Under this three-year pilot, whistleblowers who voluntarily provide DOJ with “original” information that leads to a successful corporate prosecution may be rewarded with a share of the resulting forfeiture. As detailed in a fact sheet released in parallel with the announcement, DOJ views the program as instrumental towards a number of key objectives, among those: filling gaps in existing federal whistleblower programs; “supercharging” DOJ’s corporate investigations efforts; complementing DOJ’s existing tools for corporate accountability; and further incentivizing corporate investment in robust compliance programs and internal reporting systems. 

Criteria and Caveats with a Focus on Corruption, Financial Institutions, and Healthcare Fraud

The pilot program is limited to misconduct involving: (1) certain crimes involving financial institutions, from traditional banks to cryptocurrency businesses; (2) foreign corruption involving misconduct by companies, including violations under the Foreign Corrupt Practices Act, Foreign Extortion Prevention Act, and violations of the money laundering statutes; (3) domestic corruption involving payment of bribes of kickbacks to public officials; or (4) health care fraud schemes involving private insurance plans, violations related to fraud against patients, investors and other non-governmental entities, and any other federal violations involving conduct related to health care not covered by the Federal False Claims Act. 

For whistleblowers to be eligible for a reward, the corporate prosecution must result in a forfeiture greater than $1 million. Among additional limiting criteria, whistleblowers cannot:

  • be meaningfully involved in the misconduct at issue;
  • have obtained the information through their work as a compliance officer or internal auditor of a company;
  • be employed by the Department or be an immediate family member of a Department employee; or
  • have received the information from an ineligible person or otherwise with intent to bypass any provision of the pilot program.

Further, whistleblowers are ineligible if they could have pursued a reward through a different U.S. government whistleblower program or qui tam action, and they must cooperate with DOJ in subsequent investigations and/or any formal proceedings.

Assuming whistleblowers satisfy the conditions of the pilot, the potential payout is significant: the program promises awards of up to 30% of the first $100 million in net proceeds forfeited by companies, and 5% for net proceeds forfeited between $100 and $500 million. While there is no additional award for net proceeds over $500 million, there is a presumption the Department will award a whistleblower the maximum 30% of the first $10 million in net proceeds forfeited.
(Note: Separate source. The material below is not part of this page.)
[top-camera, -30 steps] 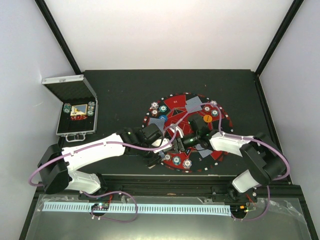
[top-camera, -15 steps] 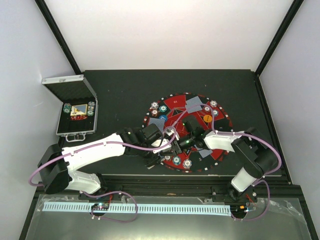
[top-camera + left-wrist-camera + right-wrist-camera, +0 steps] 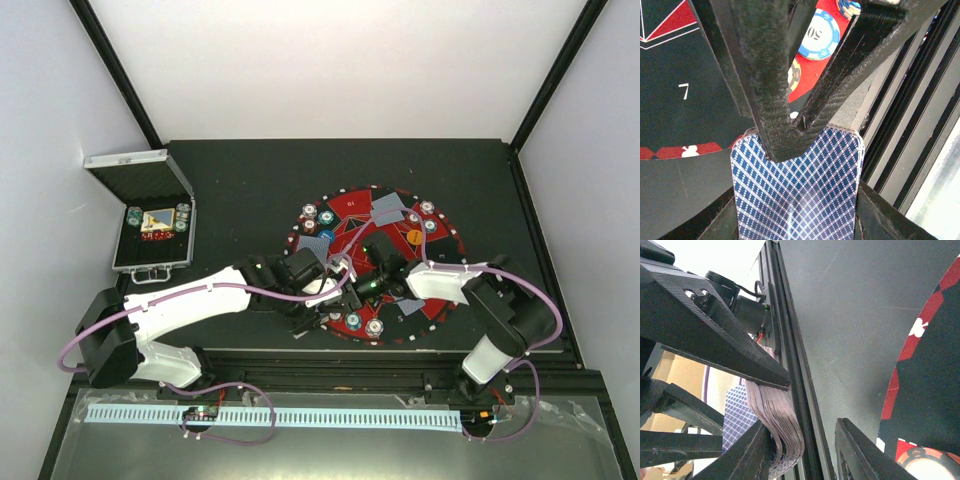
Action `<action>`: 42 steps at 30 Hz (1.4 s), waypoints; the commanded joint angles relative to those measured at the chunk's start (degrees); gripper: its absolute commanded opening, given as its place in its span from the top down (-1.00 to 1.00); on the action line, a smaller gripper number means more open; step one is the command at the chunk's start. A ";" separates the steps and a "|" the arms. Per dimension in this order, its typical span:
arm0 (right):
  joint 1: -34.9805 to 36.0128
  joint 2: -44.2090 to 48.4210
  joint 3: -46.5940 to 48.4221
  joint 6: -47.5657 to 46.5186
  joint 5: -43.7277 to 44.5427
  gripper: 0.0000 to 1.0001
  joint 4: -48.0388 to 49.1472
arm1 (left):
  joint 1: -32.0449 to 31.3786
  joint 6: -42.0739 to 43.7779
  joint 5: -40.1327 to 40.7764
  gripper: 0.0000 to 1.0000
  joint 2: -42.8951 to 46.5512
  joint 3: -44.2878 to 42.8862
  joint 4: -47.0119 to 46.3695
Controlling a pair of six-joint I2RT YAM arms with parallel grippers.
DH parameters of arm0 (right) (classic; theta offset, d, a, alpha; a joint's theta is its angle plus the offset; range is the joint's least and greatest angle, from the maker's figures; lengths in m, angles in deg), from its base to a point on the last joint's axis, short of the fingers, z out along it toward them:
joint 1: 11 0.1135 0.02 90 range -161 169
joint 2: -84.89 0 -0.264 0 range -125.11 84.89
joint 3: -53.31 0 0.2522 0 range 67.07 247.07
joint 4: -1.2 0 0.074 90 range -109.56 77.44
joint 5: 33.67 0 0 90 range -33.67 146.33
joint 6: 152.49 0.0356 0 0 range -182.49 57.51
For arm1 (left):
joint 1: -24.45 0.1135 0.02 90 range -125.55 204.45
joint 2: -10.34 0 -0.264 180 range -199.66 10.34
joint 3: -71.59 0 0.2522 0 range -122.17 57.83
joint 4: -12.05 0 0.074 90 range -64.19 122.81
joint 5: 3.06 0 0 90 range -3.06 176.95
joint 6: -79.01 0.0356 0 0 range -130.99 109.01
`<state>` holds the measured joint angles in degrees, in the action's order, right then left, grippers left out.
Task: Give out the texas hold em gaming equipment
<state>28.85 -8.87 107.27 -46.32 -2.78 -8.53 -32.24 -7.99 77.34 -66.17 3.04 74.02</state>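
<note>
Blue-diamond deck (image 3: 797,200), clamped flat in the left gripper (image 3: 785,144) above the near edge of the counter, just off the mat (image 3: 350,204). Right gripper (image 3: 801,425) is alongside with its fingers apart, one close against the deck's side; cannot tell if it is touching.

The mat lies right of centre. On it are paired chip stacks (image 3: 374,326) at three seats, face-down cards (image 3: 388,208) at several, and an orange button (image 3: 414,237) on the side toward the right edge. The case (image 3: 152,265) at the left edge holds more chips.

Judgement: roughly midway. The chips are largely out, but much of the deck is undealt.
</note>
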 commanded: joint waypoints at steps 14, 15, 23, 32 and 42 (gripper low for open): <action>-0.12 2.64 -0.08 -4.64 9.12 0.39 -8.21 | 0.04 0.70 -0.76 0.00 1.01 -2.01 -1.71; -0.30 2.68 -0.05 -4.79 9.14 0.40 -8.59 | 0.08 0.73 -0.72 0.00 1.01 -2.13 -1.71; -0.80 3.04 0.44 -6.19 6.88 0.48 -10.16 | 0.08 0.69 -0.65 -0.01 0.75 -2.08 -1.60; -1.15 3.71 0.40 -6.59 7.42 0.56 -10.83 | 0.08 0.69 -0.56 0.00 0.74 -2.21 -1.54; -1.35 4.06 0.31 -6.72 6.06 0.87 -10.88 | 0.08 0.69 -0.50 0.00 0.48 -2.17 -1.51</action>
<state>28.46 -4.89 108.30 -52.05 -0.62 -16.00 -32.19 -8.01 77.91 -66.30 3.04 73.42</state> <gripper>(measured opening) 0.101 0.506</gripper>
In consideration of an appropriate award amount (which is at the Department’s sole discretion) the pilot program also details factors that could increase, or decrease, a given whistleblower’s reward. Notably, a whistleblower’s participation in internal compliance and/or reporting processes is a factor that could warrant an increased reward. Conversely, a whistleblower’s interference with such processes could lead to a decreased amount.

Intersection with Corporate Enforcement and Voluntary Self-Disclosure Policy

According to DOJ, the program is designed to complement existing DOJ initiatives that encourage corporate self-reporting. To that end, via a new “temporary amendment” to its Corporate Enforcement and Voluntary Self-Disclosure Policy (CEP), when a company receives an internal report from a whistleblower and reports the misconduct to DOJ within 120 days – even if a whistleblower does so before the company – the company is still eligible for a presumption of a declination assuming it otherwise satisfies the CEP’s requirements. This timeline, while providing an important safe harbor, places increased pressure on companies to make decisions quickly concerning whether to self-disclose or not. 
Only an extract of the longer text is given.